Pressemitteilungen vom 24.01.2014:

Per Richtfunk im Internet surfen - Meppener Unternehmer will Lingener Innenstadt mit Antennen erschließen

Lingener Tagespost - Lokales

Lingen. Mithilfe der Richtfunktechnik der Firma EmslandTel sollen in der Stadt Lingen auch die Außenbereiche mit Breitbandlösungen in DSL-Qualität versorgt werden. Zudem will das in Meppen ansässige Unternehmen auch in der Lingener Innenstadt einen freien WLAN-Zugang ermöglichen.
„Dafür würden wir in der Innenstadt einige kleinere Antennen anbringen. Bürger und Besucher könnten dann täglich eine halbe Stunde frei surfen“, erklärte der EmslandTel-Geschäftsführer Andreas Schröder auf der jüngsten Sitzung des Wirtschafts- und Grundstücksausschusses des Lingener Stadtrates.
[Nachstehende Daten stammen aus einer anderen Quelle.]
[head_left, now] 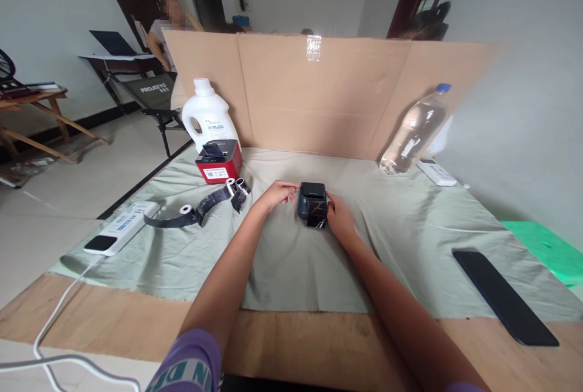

Längere Surfzeiten sind – gegen Bezahlung – möglich. „Die offizielle Seite der Stadt mit nützlichen Informationen zum Beispiel für Touristen ist aber jederzeit freigeschaltet“, erklärte der Unternehmer, der derzeit, vom Meppener Gewerbegebiet Nödike ausgehend, dabei ist, das gesamte Emsland mit seiner Richtfunktechnik auszustatten.

„Richtfunk ist eigentlich eine recht alte Technik. Vorteilhaft ist, dass nur einzelne Sendemasten an das Glasfasernetz angeschlossen werden müssen und nicht jeder Haushalt – was derzeit bei Kosten von bundesweit rund 880 Milliarden Euro auch kaum möglich wäre“, erklärte Schröder. Für die technisch maximal mögliche Übertragungsrate von 300 Mbit/s – das Unternehmen garantiert 100 Mbit/s – ist allerdings eine direkte Sichtverbindung von der Firma oder dem angeschlossenen Privathaus zu einem der maximal acht bis zehn Kilometer entfernten Sendemasten erforderlich. Die Versorgungssicherheit bezifferte Schröder mit 99,85 Prozent.

So plant das Unternehmen den Bau von Masten in Holthausen, in Brögbern, Bramsche und im Lingener Stadtgebiet im Bereich der Rheiner Straße/Umgehungsstraße, Alternativstandorte sind beim Lingener Bauhof sowie bei Mundersum. „Weitere Außenbereiche der Stadt können durch Masten in Nachbarkommunen wie in Messingen abgedeckt werden“, erklärte Schröder. Auch Wachendorf würde mit Breitbandtechnik versorgt werden – was mehrere Besucher der Sitzung aus diesem Ortsteil freute.

Laut Schröder sollen drei Viertel des Emslandes bis Ende 2014 mit der Richtfunktechnik und einem Maximalabstand von zehn Kilometern ausgestattet sein.